- **TASK PROMPT**
From the first line to the last, reproduce the material exactly.

- **DATA BLOCK**
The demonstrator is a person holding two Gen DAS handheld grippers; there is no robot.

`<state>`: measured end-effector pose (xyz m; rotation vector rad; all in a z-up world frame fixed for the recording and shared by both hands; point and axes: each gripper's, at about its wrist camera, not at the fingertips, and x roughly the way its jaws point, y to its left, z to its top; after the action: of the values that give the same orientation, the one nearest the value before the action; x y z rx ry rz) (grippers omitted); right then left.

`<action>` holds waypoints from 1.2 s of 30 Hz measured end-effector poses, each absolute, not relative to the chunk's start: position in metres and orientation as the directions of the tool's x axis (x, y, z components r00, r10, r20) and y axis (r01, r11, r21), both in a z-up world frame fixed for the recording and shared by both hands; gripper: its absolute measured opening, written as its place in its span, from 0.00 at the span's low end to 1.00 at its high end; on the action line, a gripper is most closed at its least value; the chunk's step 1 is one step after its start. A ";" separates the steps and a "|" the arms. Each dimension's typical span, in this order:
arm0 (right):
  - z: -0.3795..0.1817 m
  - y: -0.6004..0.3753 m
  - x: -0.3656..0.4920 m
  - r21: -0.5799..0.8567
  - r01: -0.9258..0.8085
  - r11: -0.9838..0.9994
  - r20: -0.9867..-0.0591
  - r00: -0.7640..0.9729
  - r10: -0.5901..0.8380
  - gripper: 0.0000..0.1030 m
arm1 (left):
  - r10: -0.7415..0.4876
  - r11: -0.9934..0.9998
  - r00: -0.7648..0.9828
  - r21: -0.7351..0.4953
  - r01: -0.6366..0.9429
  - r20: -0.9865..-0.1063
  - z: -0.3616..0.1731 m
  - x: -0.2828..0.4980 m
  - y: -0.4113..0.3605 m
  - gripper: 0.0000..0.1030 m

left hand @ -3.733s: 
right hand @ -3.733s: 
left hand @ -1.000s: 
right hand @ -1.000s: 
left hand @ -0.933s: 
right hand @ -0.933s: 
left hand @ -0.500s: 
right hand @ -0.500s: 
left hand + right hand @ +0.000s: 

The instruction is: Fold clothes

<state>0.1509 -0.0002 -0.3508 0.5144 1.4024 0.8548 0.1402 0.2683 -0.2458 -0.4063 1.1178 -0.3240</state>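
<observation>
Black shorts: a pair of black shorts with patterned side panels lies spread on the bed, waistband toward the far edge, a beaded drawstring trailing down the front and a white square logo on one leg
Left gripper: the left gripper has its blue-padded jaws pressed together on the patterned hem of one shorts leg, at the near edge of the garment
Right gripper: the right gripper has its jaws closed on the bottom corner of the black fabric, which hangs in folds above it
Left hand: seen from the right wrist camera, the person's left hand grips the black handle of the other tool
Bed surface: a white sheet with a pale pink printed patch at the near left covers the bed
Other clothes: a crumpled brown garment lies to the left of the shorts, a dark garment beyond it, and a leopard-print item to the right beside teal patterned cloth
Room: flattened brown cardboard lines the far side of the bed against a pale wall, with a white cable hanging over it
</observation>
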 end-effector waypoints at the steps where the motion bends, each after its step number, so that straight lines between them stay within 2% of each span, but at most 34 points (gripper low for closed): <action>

- **OUTPUT OF THE EXERCISE**
The demonstrator is a person holding two Gen DAS handheld grippers; there is no robot.

`<state>`: measured end-effector pose (xyz m; rotation vector rad; all in a z-up world frame fixed for the recording and shared by both hands; point and axes: each gripper's, at about its wrist camera, not at the fingertips, and x roughly the way its jaws point, y to its left, z to its top; after the action: of the values that give the same orientation, the one nearest the value before the action; x y z rx ry rz) (grippers omitted); right then left.

`<action>` holds waypoints from 1.2 s of 30 Hz measured end-effector poses, each absolute, not relative to the chunk's start: position in metres and orientation as the directions of the tool's x axis (x, y, z components r00, r10, r20) and y axis (r01, r11, r21), both in a z-up world frame fixed for the recording and shared by both hands; gripper: its absolute measured opening, written as its place in its span, from 0.00 at the span's low end to 1.00 at its high end; on the action line, a gripper is most closed at its least value; the chunk's step 1 is one step after its start. A ";" separates the steps and a "|" the arms. Each dimension's typical span, in this order:
arm0 (right):
  - z: -0.3795..0.1817 m
  - y: -0.6004..0.3753 m
  - x: -0.3656..0.4920 m
  - r21: -0.5799..0.8567
  - r01: -0.9258..0.8085
  - r11: -0.9838..0.9994
  - r20: -0.9867..-0.0591
  - r00: -0.7640..0.9729
  - r10: -0.5901..0.8380
  - gripper: 0.0000..0.1030 m
arm1 (left):
  - r10: -0.7415..0.4876
  - r11: -0.9934..0.9998
  - r00: -0.7648..0.9828
  - r21: -0.7351..0.4953
  - r01: -0.6366..0.9429
  - r20: -0.9865..-0.1063
  - z: -0.3616..0.1731 m
  - x: -0.2828..0.4980 m
  - y: -0.4113..0.3605 m
  - gripper: 0.0000..0.1030 m

left hand @ -3.733s: 
right hand @ -3.733s: 
left hand @ -1.000s: 
right hand @ -1.000s: 
left hand @ -0.933s: 
right hand @ -0.933s: 
left hand @ -0.500s: 
right hand @ -0.500s: 
left hand + right hand @ +0.000s: 

The instruction is: Fold clothes

<state>0.1509 -0.0002 -0.3508 0.5144 1.4024 0.8548 0.1402 0.2683 -0.2458 -0.4063 1.1178 -0.3240</state>
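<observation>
Black shorts: a pair of black shorts with patterned side panels lies spread on the bed, waistband toward the far edge, a beaded drawstring trailing down the front and a white square logo on one leg
Left gripper: the left gripper has its blue-padded jaws pressed together on the patterned hem of one shorts leg, at the near edge of the garment
Right gripper: the right gripper has its jaws closed on the bottom corner of the black fabric, which hangs in folds above it
Left hand: seen from the right wrist camera, the person's left hand grips the black handle of the other tool
Bed surface: a white sheet with a pale pink printed patch at the near left covers the bed
Other clothes: a crumpled brown garment lies to the left of the shorts, a dark garment beyond it, and a leopard-print item to the right beside teal patterned cloth
Room: flattened brown cardboard lines the far side of the bed against a pale wall, with a white cable hanging over it
</observation>
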 end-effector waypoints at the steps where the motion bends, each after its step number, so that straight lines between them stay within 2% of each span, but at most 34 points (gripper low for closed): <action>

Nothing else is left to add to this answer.